Article N° 8242

Botulisme

Botulisme: un traitement issu du sang de scientifiques sauve des nourrissons

Abderrahim Derraji - 14 décembre 2025 20:42
L’épidémie récente de botulisme infantile provoquée par le lait contaminé ByHeart aux États-Unis a touché au moins 39 bébés dans 18 États. Cette situation a mis en lumière l’importance d’un  traitement aussi rare que vital : BabyBIG, la seule immuno-globuline humaine capable de neutraliser la toxine botulique chez les nourrissons. Ce médicament unique au monde, administré par voie intraveineuse, est produit à partir d’anticorps fournis par des volontaires vaccinés contre le botulisme, pour la plupart des scientifiques exposés à ce germe au cours de leur carrière.

Le cas du petit Alessandro Barbera, hospitalisé en urgence en octobre, illustre parfaitement l’enjeu. Son père, Tony Barbera, ignorait tout de la maladie comme du traitement, mais attribue aujourd’hui la survie de son fils à BabyBIG. Avant l’existence de ce médicament, les bébés atteints de botulisme pouvaient rester hospitalisés deux à trois mois, et nombre d’entre eux ne survivaient pas. BabyBIG a donc profondément transformé le pronostic de cette maladie paralysante.

Le traitement trouve son origine dans les travaux du Dr Stephen Arnon, scientifique du département de la santé publique de Californie, qui a identifié le botulisme infantile en 1976 et y a consacré 45 ans de sa carrière. En 1997, un essai clinique déterminant confirma son efficacité : séjours hospitaliers nettement réduits, recours moindre à la ventilation mécanique et taux de guérison améliorés. Depuis son autorisation en 2003, plus de 3 700 enfants dans le monde ont pu en bénéficier.

BabyBIG est produit seulement tous les cinq ans, en petites séries, et coûte près de 70 000 dollars par traitement.
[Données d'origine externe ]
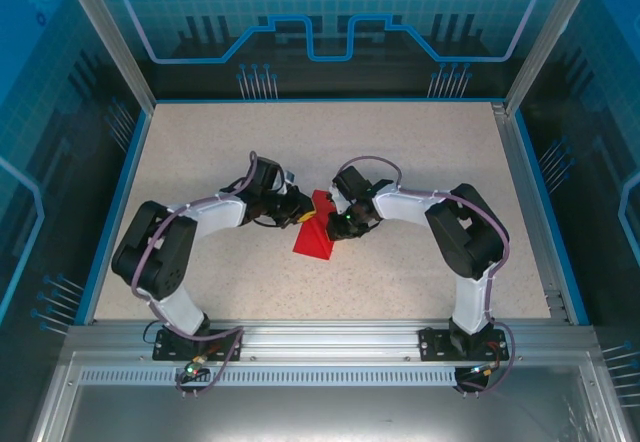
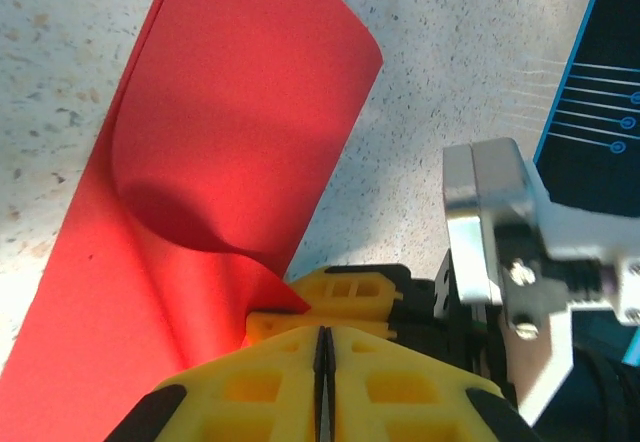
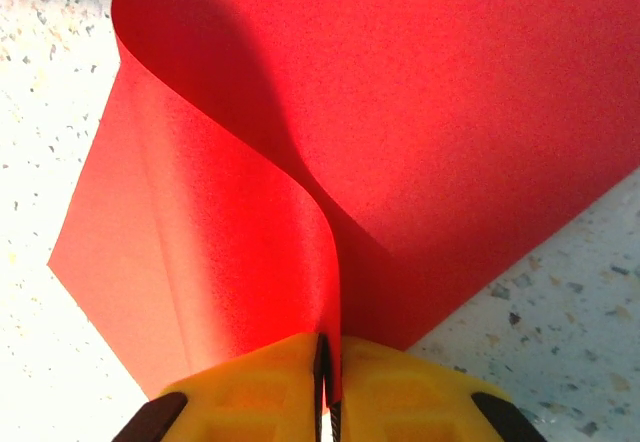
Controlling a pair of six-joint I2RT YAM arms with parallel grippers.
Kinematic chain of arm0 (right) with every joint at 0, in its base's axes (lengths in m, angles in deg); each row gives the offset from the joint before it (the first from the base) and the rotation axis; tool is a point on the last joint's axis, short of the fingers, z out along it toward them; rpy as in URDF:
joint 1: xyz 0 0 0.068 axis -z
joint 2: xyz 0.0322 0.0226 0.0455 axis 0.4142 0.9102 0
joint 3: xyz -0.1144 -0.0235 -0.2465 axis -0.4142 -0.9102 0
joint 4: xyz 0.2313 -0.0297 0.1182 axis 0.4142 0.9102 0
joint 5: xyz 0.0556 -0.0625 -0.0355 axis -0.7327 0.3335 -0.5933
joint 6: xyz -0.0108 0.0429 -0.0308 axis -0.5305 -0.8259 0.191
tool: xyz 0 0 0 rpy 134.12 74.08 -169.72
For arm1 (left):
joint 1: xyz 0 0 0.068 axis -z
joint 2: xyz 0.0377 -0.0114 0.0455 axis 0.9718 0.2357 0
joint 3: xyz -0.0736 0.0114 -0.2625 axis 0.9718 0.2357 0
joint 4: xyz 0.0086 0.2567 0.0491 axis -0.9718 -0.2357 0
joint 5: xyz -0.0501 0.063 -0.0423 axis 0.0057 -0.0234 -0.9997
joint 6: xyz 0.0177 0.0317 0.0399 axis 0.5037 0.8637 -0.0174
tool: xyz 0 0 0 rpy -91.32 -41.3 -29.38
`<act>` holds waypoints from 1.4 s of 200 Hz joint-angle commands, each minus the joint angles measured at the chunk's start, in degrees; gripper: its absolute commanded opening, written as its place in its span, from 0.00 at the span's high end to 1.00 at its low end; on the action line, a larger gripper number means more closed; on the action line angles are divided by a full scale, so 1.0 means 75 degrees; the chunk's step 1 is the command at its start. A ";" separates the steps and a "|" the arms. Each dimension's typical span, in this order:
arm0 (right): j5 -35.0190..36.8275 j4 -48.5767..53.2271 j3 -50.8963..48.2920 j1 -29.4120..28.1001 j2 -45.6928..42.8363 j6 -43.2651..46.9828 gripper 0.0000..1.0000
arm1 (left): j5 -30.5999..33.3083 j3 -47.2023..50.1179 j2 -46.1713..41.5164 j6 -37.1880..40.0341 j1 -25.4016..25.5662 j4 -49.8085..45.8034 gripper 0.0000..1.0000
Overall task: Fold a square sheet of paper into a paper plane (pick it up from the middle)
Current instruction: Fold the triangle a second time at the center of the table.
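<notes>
Clenched on a raised flap of the sheet of paper (image 3: 450, 112) at the right gripper (image 3: 325, 362), yellow fingers pressed together with only the red edge between them. Closed just as tightly at the left gripper (image 2: 322, 347), apparently nipping the lifted edge from the opposite side, almost tip to tip with its partner. Beyond the fingers, curling upward in one smooth bend off a flat lower layer, uncreased at the curve. Farther out, lying in the middle of the surface (image 1: 420, 152) between the two arms as a bright red wedge, near part flat on the speckled top, far corner drawn up toward the grippers. Thin, light and limp by the look of it: likely to flop, buckle or tear if tugged, and to slide on the smooth top unless pinned. Best taken by an edge or corner with a gentle pinch, one side held down while the other is carried over, then pressed flat along the fold line to set a crease. Plain matte red on both faces, straight cut edges, a faint straight line along the lower layer, no dart shape yet.
</notes>
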 commanded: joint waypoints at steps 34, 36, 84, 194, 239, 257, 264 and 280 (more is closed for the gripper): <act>0.0176 0.0196 0.0069 0.0122 0.0321 0.0037 0.87 | -0.0565 0.0098 0.0673 -0.0598 0.0019 0.0952 0.88; 0.0178 0.0202 0.0069 0.0122 0.0318 0.0042 0.87 | -0.0574 0.0095 0.0687 -0.0587 0.0019 0.0957 0.88; 0.0166 0.0187 0.0056 0.0124 0.0313 0.0029 0.87 | -0.0577 0.0101 0.1015 -0.0475 0.0030 0.0930 0.88; 0.0119 0.0138 0.0064 0.0122 0.0302 -0.0090 0.86 | -0.0191 0.0347 0.1852 -0.0272 0.0031 0.0948 0.89; 0.0164 0.0161 -0.0017 0.0231 -0.0500 -0.0394 0.68 | -0.0091 0.0504 0.1713 -0.0127 0.0031 0.0840 0.90; 0.0280 0.0163 -0.0208 0.0395 -0.1026 -0.0589 0.58 | -0.0097 0.0496 0.1677 -0.0122 0.0024 0.0818 0.90; 0.0306 0.0151 -0.0309 0.0466 -0.1229 -0.0653 0.57 | -0.0085 0.0474 0.1683 -0.0098 0.0022 0.0807 0.90; 0.0145 0.0056 -0.0511 0.0558 -0.1621 -0.0782 0.51 | -0.0094 0.0449 0.1690 -0.0093 0.0030 0.0780 0.90</act>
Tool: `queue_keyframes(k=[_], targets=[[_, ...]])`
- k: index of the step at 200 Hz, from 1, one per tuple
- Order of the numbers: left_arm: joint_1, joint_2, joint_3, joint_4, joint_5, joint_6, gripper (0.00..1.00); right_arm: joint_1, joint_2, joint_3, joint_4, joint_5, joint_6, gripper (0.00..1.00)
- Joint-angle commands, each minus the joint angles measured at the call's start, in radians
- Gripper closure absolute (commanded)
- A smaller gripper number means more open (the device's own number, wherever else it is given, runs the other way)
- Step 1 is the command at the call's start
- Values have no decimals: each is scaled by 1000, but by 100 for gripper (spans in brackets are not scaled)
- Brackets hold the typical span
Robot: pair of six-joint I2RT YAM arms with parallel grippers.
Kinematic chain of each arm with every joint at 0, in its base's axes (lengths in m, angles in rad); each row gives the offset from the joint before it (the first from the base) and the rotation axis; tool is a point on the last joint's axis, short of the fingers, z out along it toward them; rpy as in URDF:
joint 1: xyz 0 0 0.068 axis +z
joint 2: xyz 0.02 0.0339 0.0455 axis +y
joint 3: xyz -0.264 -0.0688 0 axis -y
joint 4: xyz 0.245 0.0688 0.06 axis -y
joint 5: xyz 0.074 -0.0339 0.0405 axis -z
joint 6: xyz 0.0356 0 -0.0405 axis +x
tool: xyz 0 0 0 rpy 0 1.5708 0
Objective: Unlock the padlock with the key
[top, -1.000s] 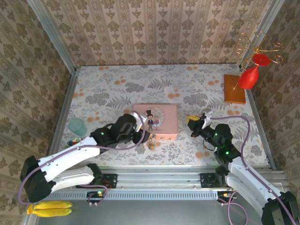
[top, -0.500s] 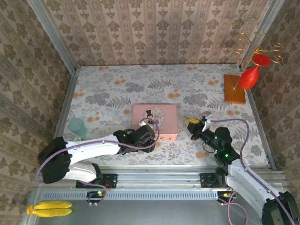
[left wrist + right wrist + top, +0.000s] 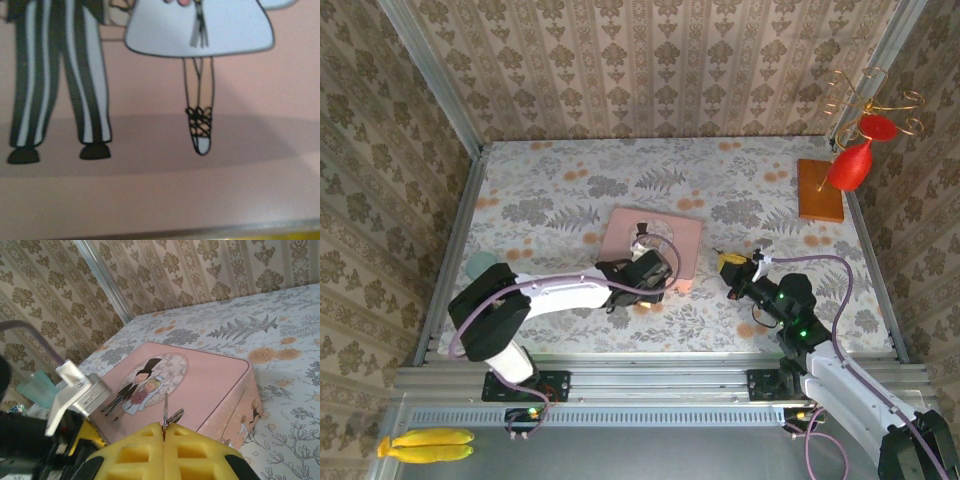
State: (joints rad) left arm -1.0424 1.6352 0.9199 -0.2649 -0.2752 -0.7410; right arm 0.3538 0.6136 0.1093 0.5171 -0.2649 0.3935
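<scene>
1. Progress: the task is judged to be at an early stage. The key is already in hand. No picture shows the key inserted into the padlock or a shackle sprung open, so alignment, insertion and turning are all left to do.

2. Tool state, right side: the right gripper is clenched on the key. Its yellow pads meet at a seam, and the thin silver blade stands out of that seam, pointing toward the pink tin.

3. Tool state, left side: the left gripper hangs over the near edge of the pink tin, close enough that its wrist camera sees the printed cartoon legs on the lid at short range. Whether its jaws are released or grasping something cannot be told. Whether it touches the tin cannot be told either.

4. Location of the padlock: it cannot be placed with confidence. It possibly lies under the left gripper at the near edge of the tin, where the arm covers the table.

5. Relation to the tool: in the top view the right gripper sits just right of the tin's near right corner, apart from it. If the padlock is at the tin's near edge, the key is near it and to its right, with the left gripper between them.

6. Next requirement, as a judgement: the padlock must be exposed and steadied before the blade can be lined up with the keyhole.
</scene>
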Motion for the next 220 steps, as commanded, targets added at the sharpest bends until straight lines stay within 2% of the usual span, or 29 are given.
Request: queue_keyframes(k=[1,64,94,117,141,172,197,220], targets=[[60,37,48,110,-41,18,39,-3,-18,-7,12,23,2,100],[235,175,182,199,32,129,41,-3,-8,-5,11,36,-11,100],[270,187,205,225,78,149,40,-3,-7,-5,8,42,-18,100],[274,181,214,175,155,204,39,-3,-19,-5,5,44,-16,100],[317,107,80,251,265,173,40,-2,-50,-21,10,59,-17,100],[330,14,-55,332,289,166,40,-3,-54,-29,20,61,-15,100],[352,16,-131,459,371,142,40,-1,-42,-34,38,65,-22,100],[361,54,-114,498,415,143,41,0,-44,-36,33,64,-17,100]])
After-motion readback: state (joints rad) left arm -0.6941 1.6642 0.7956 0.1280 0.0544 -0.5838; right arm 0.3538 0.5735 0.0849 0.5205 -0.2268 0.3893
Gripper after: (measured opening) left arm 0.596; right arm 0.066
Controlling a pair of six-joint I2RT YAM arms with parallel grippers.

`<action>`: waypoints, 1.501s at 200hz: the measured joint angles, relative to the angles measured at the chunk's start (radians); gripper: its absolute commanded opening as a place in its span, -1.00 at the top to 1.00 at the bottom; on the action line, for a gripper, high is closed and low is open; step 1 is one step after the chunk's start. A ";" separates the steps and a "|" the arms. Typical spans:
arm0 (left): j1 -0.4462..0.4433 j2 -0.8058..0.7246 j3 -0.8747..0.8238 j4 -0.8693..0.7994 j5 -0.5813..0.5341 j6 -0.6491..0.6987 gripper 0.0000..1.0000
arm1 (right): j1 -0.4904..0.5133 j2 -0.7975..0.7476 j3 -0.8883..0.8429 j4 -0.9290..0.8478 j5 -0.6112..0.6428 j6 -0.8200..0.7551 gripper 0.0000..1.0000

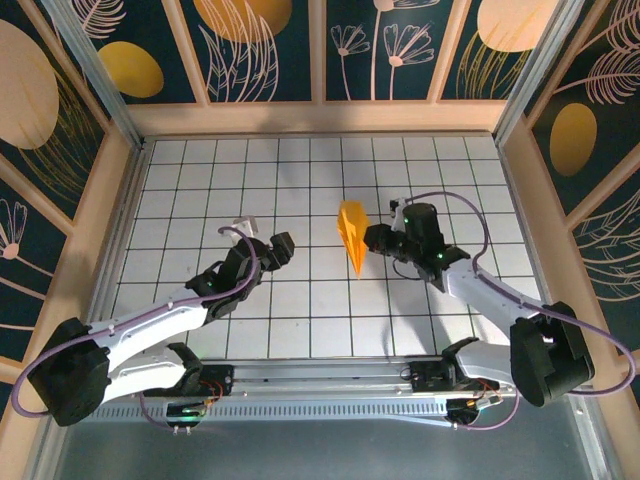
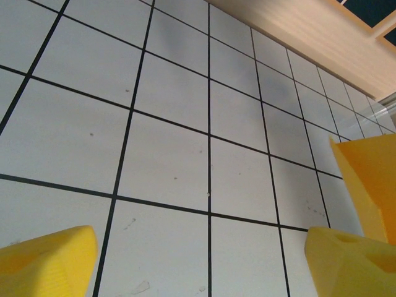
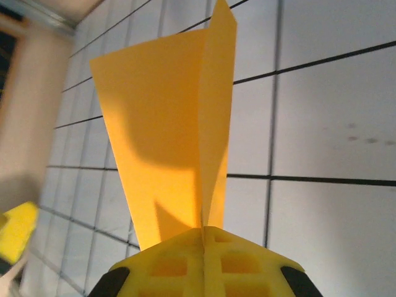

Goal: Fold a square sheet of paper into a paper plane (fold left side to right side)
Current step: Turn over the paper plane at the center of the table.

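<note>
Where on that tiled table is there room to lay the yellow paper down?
The tile rows along the back wall are bare, as is the patch left of the left hand. It is crowded mid-table, where the right hand grips the paper plane.

paper plane [image 3: 167, 124]: the bottom end vanishes into the pinched-together right gripper [image 3: 204, 238], so no telling how much is clamped. The top corner is clipped by the frame edge, straight out ahead of the gripper.
yellow blob [image 3: 15, 232]: off to that gripper's left, too blurry to call.
left gripper [image 2: 198, 253]: both sides run off the bottom edge.
plane, from the left wrist: just past the right-hand tip, chopped by the frame edge.
</note>
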 measured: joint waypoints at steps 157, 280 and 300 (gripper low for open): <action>0.000 0.005 -0.006 0.019 0.009 -0.018 -0.77 | -0.010 0.430 -0.106 0.497 -0.172 0.153 1.00; 0.000 0.037 -0.006 0.021 0.031 -0.026 -0.79 | -0.010 0.430 -0.106 0.425 -0.109 0.100 0.80; 0.000 0.041 -0.006 0.022 0.035 -0.026 -0.79 | -0.010 0.430 -0.106 0.414 -0.107 0.093 0.67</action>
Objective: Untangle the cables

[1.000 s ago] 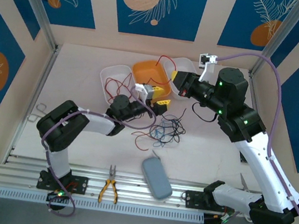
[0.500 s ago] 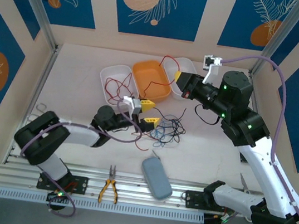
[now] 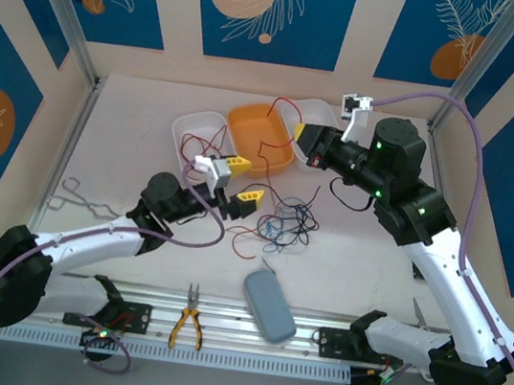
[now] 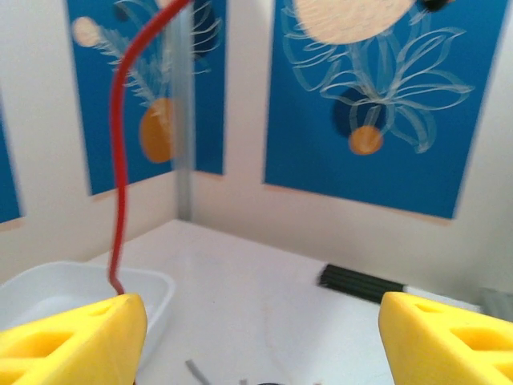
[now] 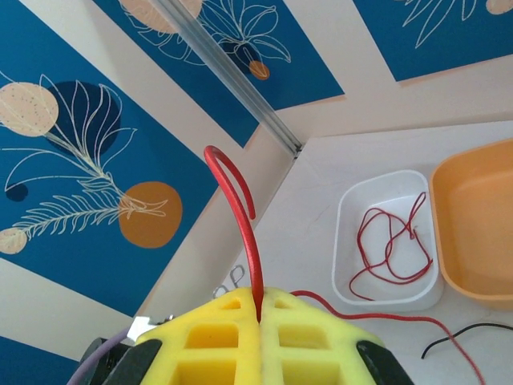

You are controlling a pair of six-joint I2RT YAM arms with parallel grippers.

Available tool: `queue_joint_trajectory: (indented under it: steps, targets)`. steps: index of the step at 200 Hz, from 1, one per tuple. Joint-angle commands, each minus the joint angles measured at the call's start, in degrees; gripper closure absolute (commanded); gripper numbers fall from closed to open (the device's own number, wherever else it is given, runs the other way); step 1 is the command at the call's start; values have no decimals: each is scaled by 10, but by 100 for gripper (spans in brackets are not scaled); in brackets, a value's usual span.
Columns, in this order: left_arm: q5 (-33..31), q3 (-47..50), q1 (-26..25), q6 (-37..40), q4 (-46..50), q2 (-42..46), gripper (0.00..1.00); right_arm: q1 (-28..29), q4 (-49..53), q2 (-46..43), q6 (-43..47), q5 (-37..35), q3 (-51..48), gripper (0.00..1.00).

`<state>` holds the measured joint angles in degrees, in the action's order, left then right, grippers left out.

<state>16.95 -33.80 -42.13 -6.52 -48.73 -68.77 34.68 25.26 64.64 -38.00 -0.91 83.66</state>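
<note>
The cables lie as a loose tangle (image 3: 284, 222) of red, black and light blue wires on the table's middle. My right gripper (image 3: 301, 137) is shut on a red cable (image 5: 240, 212), which rises from between the yellow pads (image 5: 232, 337), arcs over the orange tray (image 3: 249, 119) and drops toward the tangle. My left gripper (image 3: 240, 178) stands open just left of the tangle with nothing between its fingers (image 4: 72, 341). The same red cable (image 4: 120, 160) hangs close past its left finger. Another red cable (image 3: 201, 148) lies coiled in the white tray (image 3: 182, 126).
A second white tray (image 3: 328, 108) sits behind the right gripper. Near the front rail lie yellow-handled pliers (image 3: 187, 323) and a grey case (image 3: 269, 307). Metal tongs (image 3: 67, 193) rest at the left edge and scissors (image 3: 418, 313) at the right. A black bundle (image 4: 361, 282) lies by the far wall.
My left gripper has drawn back left and toward the near edge, away from the orange tray, and its jaws have opened wider. The right gripper keeps its hold on the red cable, nearly still.
</note>
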Motion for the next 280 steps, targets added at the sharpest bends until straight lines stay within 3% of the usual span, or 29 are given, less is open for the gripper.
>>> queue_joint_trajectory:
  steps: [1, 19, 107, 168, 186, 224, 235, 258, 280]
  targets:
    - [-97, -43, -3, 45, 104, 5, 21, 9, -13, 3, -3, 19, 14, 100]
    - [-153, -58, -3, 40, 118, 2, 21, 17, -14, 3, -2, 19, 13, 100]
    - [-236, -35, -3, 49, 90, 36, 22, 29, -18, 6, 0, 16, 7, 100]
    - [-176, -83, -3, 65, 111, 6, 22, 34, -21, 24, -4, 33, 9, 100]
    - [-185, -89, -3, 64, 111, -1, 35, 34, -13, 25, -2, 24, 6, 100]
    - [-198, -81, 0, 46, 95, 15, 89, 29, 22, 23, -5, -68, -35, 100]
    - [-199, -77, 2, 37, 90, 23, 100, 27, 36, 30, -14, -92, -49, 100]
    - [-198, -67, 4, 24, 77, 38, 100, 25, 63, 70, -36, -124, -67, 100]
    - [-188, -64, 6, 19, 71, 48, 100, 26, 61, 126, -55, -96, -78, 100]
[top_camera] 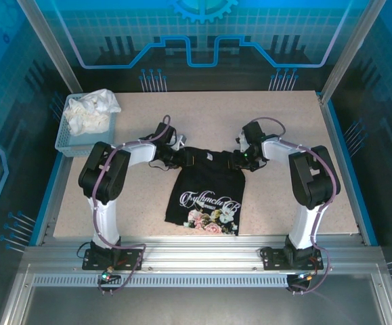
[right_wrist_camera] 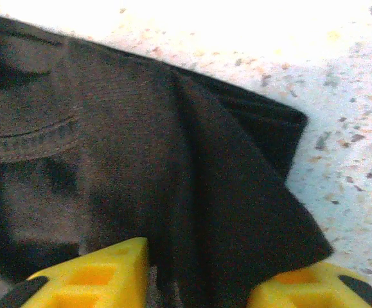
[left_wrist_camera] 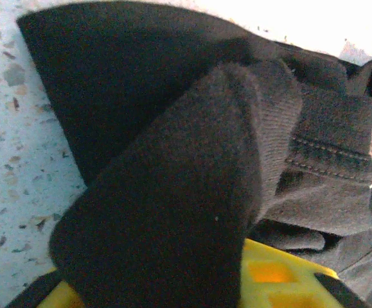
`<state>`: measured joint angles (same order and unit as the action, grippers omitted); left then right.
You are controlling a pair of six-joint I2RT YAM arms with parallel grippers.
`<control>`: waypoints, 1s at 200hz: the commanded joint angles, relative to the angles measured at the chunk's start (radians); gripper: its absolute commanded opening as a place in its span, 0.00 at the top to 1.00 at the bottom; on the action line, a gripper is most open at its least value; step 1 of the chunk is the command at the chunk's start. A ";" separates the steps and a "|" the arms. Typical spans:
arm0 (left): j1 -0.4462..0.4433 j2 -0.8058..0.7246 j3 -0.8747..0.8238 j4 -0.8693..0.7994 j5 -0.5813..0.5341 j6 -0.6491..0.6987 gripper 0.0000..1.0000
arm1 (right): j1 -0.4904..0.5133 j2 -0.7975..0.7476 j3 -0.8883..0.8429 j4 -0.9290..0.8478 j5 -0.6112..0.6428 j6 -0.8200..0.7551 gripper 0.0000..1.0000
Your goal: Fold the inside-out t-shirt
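The inside-out t-shirt (top_camera: 206, 193) lies black on the table with its sleeves folded in and a pink-white print toward the near hem. My left gripper (top_camera: 175, 158) sits at its far left corner and my right gripper (top_camera: 240, 160) at its far right corner. In the left wrist view a thick fold of the t-shirt (left_wrist_camera: 173, 128) is bunched up in my left gripper (left_wrist_camera: 173, 289), between the yellow fingers (left_wrist_camera: 282, 276). In the right wrist view a raised ridge of the t-shirt (right_wrist_camera: 108, 128) runs into my right gripper (right_wrist_camera: 195, 282), between its yellow fingers (right_wrist_camera: 89, 276).
A light blue basket (top_camera: 67, 139) holding a white cloth (top_camera: 91, 112) stands at the table's far left corner. The speckled tabletop (top_camera: 284, 122) lies bare beyond and beside the shirt. Aluminium frame posts and a blue rim edge the table.
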<state>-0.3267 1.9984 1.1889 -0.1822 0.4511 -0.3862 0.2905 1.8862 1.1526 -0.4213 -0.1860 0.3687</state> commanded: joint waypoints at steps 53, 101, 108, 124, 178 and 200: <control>0.050 -0.032 -0.027 0.099 0.034 -0.049 1.00 | -0.009 -0.038 -0.057 0.261 -0.135 0.029 1.00; 0.081 -0.129 -0.071 0.163 0.060 -0.073 1.00 | -0.055 -0.139 -0.090 0.333 -0.196 0.032 1.00; 0.088 -0.144 -0.085 0.180 0.069 -0.080 1.00 | -0.059 -0.155 -0.098 0.343 -0.203 0.033 1.00; 0.098 -0.176 -0.118 0.231 0.083 -0.101 1.00 | -0.065 -0.181 -0.119 0.372 -0.211 0.035 1.00; 0.113 -0.178 -0.065 0.291 0.084 -0.116 1.00 | -0.074 -0.153 -0.035 0.450 -0.228 0.069 1.00; 0.145 -0.177 0.067 0.276 0.076 -0.108 1.00 | -0.099 -0.131 0.122 0.421 -0.222 0.059 1.00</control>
<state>-0.2241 1.8381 1.0985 0.0551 0.5091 -0.4961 0.2321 1.7386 1.0973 -0.0429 -0.3988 0.4259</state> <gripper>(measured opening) 0.096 0.063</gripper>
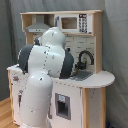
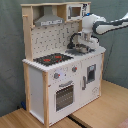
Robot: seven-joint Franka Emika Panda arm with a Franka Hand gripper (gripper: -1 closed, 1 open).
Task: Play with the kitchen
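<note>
Here I am, my white arm (image 1: pixel 42 75) filling the first exterior view's left and hiding most of the counter. In the second exterior view my gripper (image 2: pixel 83 46) hangs over the grey sink (image 2: pixel 80 50) of the large white and light-wood toy kitchen (image 2: pixel 60 75), close beside the curved black faucet (image 2: pixel 75 38). Whether my fingers are parted, I cannot tell. The red-ringed stovetop (image 2: pixel 52 59) lies uncovered, and the counter's front edge is unobstructed.

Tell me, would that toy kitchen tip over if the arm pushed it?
Probably not easily: the toy kitchen stands on a broad, boxy base. It looks like stiff wooden panels, likely heavy. A push high at the range hood would tip it soonest.
</note>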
Les revenus sont entièrement réinvestis dans le programme californien de prévention et de traitement du botulisme. La fabrication repose sur une trentaine de donneurs par lot, parmi lesquels figure Nancy Shine, biochimiste californienne aujourd’hui âgée de 76 ans. Vaccinée à l’origine pour des raisons professionnelles, elle a accepté de recevoir des rappels d’un vaccin expérimental afin de fournir un plasma riche en anticorps contre les toxines A et B. Pour elle, contribuer au programme BabyBIG a été «le moment le plus marquant» de sa carrière.

Le développement de ce traitement a été long et complexe : près de 15 ans et plus de 10 millions de dollars d’investissements ont été nécessaires, en raison de la rareté de la maladie, qui ne dépasse pas 200 cas annuels aux États-Unis. Aujourd’hui, BabyBIG est fabriqué par Takeda Pharmaceutical selon un modèle non lucratif, et les stocks actuels devraient suffire jusqu’à l’été prochain.

L’épidémie liée à ByHeart s’inscrit toutefois dans une tendance plus large et préoccupante, avec plus de 107 cas traités depuis août. Pour les donneurs comme Shine, chaque photo et chaque lettre envoyée par des familles reconnaissantes rappellent combien BabyBIG ne se contente pas de sauver des vies : il change des destins entiers.